Once the pictures are set aside, repeat all of the data below exactly.

Data excerpt section start

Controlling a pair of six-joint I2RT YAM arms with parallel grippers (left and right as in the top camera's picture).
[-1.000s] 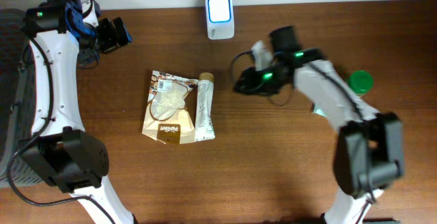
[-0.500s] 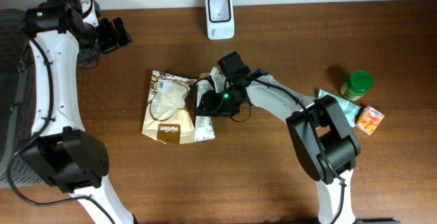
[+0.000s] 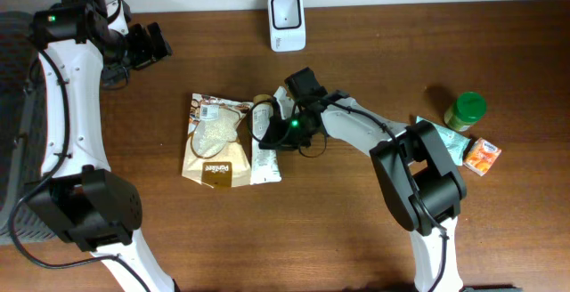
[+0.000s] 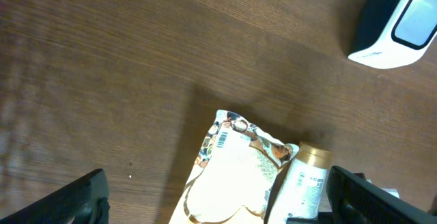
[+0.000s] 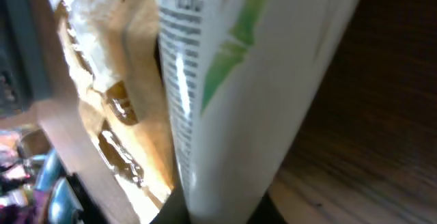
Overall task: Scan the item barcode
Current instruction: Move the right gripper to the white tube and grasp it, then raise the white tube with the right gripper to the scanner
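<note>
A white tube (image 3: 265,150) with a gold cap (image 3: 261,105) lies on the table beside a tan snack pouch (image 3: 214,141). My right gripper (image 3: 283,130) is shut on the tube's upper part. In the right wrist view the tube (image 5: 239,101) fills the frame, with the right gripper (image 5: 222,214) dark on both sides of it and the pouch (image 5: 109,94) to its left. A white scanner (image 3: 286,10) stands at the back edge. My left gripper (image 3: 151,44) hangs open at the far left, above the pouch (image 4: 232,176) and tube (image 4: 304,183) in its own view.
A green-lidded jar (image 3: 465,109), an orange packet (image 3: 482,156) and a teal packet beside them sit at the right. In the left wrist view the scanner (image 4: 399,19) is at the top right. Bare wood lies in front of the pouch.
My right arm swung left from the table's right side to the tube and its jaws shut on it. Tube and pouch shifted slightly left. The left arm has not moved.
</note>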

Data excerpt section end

Response to this exercise:
Controlling a pair of six-joint I2RT YAM arms with parallel grippers (left and right as in the top camera's picture).
[-1.000s] 
[-0.500s] 
[+0.000s] 
[+0.000s] 
[+0.000s] 
Overall task: Scan the item barcode
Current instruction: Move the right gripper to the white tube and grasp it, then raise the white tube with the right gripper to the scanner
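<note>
A white tube (image 3: 265,150) with a gold cap (image 3: 261,105) lies on the table beside a tan snack pouch (image 3: 214,141). My right gripper (image 3: 283,130) is shut on the tube's upper part. In the right wrist view the tube (image 5: 239,101) fills the frame, with the right gripper (image 5: 222,214) dark on both sides of it and the pouch (image 5: 109,94) to its left. A white scanner (image 3: 286,10) stands at the back edge. My left gripper (image 3: 151,44) hangs open at the far left, above the pouch (image 4: 232,176) and tube (image 4: 304,183) in its own view.
A green-lidded jar (image 3: 465,109), an orange packet (image 3: 482,156) and a teal packet beside them sit at the right. In the left wrist view the scanner (image 4: 399,19) is at the top right. Bare wood lies in front of the pouch.
My right arm swung left from the table's right side to the tube and its jaws shut on it. Tube and pouch shifted slightly left. The left arm has not moved.
</note>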

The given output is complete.